▶ [What you have to do]:
Each line in the data holding "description" should be listed.

▶ [Exercise data]:
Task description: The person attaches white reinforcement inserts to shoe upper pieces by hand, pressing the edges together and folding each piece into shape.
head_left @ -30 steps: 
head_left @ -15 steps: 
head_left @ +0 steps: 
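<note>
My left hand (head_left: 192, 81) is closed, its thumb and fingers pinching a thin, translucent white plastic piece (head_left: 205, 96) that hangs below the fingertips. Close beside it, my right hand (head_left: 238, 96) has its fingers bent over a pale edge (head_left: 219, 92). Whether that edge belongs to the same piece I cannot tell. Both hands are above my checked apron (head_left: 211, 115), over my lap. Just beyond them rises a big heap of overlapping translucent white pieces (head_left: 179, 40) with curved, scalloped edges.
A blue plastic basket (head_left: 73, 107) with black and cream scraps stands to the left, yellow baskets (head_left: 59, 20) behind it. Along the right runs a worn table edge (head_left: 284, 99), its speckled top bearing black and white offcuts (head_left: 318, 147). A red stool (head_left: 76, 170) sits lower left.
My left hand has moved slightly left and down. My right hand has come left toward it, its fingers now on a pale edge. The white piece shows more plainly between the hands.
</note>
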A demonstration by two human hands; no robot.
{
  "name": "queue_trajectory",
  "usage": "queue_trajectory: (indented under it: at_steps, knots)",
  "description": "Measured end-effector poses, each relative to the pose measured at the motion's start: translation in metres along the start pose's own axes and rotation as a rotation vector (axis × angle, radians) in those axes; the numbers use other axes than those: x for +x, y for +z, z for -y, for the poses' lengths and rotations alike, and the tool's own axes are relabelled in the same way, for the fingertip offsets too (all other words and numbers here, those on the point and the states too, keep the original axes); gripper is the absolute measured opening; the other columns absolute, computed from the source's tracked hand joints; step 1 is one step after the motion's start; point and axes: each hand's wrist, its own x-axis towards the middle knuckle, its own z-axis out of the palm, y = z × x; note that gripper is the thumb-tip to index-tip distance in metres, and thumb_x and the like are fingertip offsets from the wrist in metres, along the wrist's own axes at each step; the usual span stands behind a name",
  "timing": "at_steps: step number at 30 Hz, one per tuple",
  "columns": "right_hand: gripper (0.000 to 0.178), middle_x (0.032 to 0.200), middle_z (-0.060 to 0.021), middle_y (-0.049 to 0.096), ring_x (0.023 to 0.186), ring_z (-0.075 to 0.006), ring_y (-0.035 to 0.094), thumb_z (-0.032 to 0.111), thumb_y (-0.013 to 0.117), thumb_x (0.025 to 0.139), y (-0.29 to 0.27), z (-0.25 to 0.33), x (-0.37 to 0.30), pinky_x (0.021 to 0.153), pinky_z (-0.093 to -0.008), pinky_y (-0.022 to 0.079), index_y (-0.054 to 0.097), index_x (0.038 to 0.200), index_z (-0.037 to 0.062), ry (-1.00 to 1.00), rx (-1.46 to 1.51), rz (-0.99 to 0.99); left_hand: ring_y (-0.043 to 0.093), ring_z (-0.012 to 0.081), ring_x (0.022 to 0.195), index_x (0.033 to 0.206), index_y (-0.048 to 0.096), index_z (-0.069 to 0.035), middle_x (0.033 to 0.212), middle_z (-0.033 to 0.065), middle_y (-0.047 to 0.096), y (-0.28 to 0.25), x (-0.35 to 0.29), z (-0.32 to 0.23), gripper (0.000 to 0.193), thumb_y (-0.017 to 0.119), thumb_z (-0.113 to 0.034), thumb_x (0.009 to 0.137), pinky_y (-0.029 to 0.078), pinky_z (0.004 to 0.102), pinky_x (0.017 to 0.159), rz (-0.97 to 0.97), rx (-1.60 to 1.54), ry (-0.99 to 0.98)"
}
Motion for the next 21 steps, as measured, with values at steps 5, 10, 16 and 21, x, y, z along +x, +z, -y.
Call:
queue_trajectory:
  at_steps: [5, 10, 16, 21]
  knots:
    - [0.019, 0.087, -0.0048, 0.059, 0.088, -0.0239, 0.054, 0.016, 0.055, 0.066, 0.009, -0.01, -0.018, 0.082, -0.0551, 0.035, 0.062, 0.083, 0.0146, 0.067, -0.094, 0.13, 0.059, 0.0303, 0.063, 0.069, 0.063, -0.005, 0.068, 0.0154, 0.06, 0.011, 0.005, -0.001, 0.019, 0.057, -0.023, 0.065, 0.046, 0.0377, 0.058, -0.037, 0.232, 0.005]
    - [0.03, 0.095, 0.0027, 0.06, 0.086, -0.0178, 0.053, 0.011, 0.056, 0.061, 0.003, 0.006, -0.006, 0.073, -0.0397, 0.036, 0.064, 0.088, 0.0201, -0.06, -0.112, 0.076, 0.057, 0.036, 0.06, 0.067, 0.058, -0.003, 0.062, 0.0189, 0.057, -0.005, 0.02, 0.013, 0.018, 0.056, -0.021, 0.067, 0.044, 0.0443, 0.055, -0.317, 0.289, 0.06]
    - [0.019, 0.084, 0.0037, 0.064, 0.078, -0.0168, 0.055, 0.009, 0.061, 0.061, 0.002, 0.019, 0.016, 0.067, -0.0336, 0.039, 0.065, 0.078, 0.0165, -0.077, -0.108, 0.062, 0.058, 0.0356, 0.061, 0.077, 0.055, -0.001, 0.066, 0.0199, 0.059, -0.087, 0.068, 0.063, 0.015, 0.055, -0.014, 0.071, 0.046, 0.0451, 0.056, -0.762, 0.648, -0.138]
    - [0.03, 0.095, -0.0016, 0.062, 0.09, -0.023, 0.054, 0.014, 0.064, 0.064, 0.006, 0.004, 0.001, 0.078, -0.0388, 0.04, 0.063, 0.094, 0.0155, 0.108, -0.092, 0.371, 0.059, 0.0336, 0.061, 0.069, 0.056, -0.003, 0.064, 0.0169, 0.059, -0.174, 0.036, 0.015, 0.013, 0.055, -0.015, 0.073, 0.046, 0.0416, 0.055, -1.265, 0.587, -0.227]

▶ [Exercise answer]:
Task description: The person attaches white reinforcement inserts to shoe upper pieces by hand, pressing the edges together and folding each piece into shape.
  "description": "Measured end-effector poses, each relative to the pose measured at the motion's start: translation in metres along the start pose's own axes and rotation as a rotation vector (axis × angle, radians) in those axes; the numbers use other axes than those: x for +x, y for +z, z for -y, for the poses' lengths and rotations alike, and the tool's own axes are relabelled in the same way, for the fingertip offsets too (all other words and numbers here, those on the point and the states too, keep the original axes); gripper is the absolute measured opening; the other columns absolute, computed from the source's tracked hand joints; step 1 is one step after the motion's start; point and axes: each hand's wrist, its own x-axis towards the middle knuckle, its own z-axis out of the palm, y = z × x; note that gripper is the thumb-tip to index-tip distance in metres, and thumb_x and the like are fingertip offsets from the wrist in metres, along the wrist's own axes at each step; the usual span stands behind a name",

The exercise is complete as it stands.